● **Exercise description**: Search the listing for the string "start" and copy every line that contains it.

● **Supplied data**:
● ● ●
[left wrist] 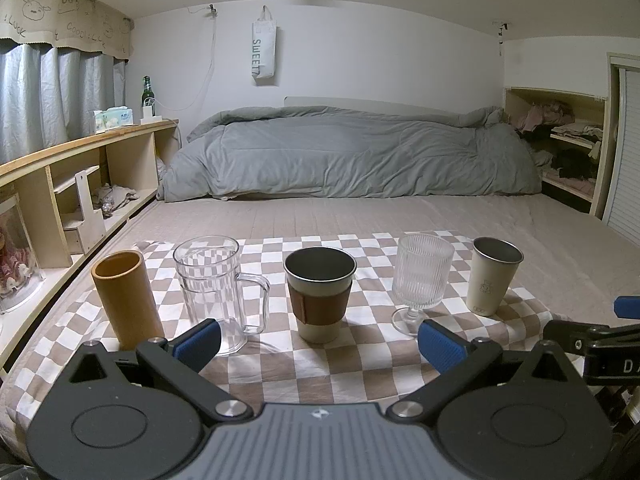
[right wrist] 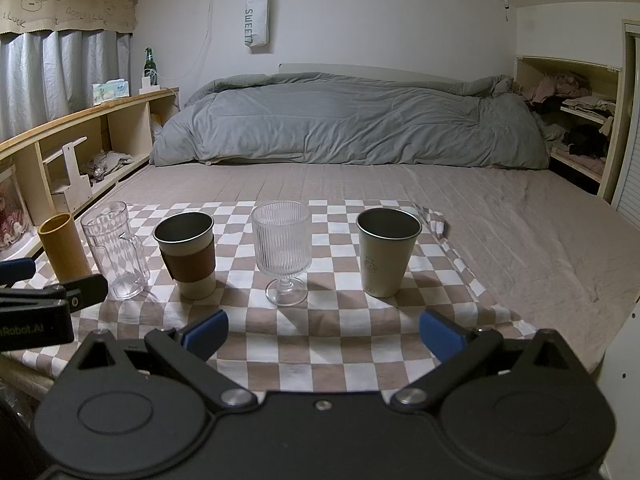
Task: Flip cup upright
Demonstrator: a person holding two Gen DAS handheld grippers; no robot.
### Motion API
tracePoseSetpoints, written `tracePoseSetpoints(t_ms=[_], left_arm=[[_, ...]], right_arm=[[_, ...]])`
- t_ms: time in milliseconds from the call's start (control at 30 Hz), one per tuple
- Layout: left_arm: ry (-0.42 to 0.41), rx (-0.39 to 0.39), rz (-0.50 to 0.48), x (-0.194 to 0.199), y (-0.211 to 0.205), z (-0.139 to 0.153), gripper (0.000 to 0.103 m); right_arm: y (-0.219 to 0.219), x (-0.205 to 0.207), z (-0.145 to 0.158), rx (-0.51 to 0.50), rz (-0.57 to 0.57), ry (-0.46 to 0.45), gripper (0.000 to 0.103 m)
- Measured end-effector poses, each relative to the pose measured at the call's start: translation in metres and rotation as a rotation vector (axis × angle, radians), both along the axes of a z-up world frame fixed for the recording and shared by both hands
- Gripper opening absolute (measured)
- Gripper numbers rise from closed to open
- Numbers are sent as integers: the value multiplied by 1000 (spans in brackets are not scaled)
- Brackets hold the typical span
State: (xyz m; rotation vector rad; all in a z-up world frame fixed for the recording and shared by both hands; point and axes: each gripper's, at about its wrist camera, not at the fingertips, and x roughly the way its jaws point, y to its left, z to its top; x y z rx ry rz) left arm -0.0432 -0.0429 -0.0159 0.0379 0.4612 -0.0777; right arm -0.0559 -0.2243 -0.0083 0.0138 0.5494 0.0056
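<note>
Several cups stand upright in a row on a checkered cloth: a tan cylinder cup, a clear handled mug, a cup with a brown sleeve, a ribbed stemmed glass and a cream metal cup. The same row shows in the right wrist view: tan cup, clear mug, sleeved cup, stemmed glass, cream cup. My left gripper is open and empty, near the sleeved cup. My right gripper is open and empty, short of the stemmed glass.
The cloth lies on a bed with a grey duvet at the far end. A wooden shelf runs along the left, with a green bottle. An open closet is at the right.
</note>
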Motion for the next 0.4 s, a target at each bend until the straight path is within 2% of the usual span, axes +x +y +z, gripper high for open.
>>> tracePoseSetpoints(t_ms=[400], left_arm=[[3, -1, 8, -1, 1, -1, 103]], right_arm=[[-1, 0, 0, -3, 2, -1, 103]])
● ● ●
● **Problem solution**:
- t_ms: time in milliseconds from the call's start (control at 30 Hz), one per tuple
- Measured end-effector poses, each relative to the pose measured at the call's start: translation in metres and rotation as a rotation vector (axis × angle, radians), both along the axes of a z-up world frame fixed for the recording and shared by both hands

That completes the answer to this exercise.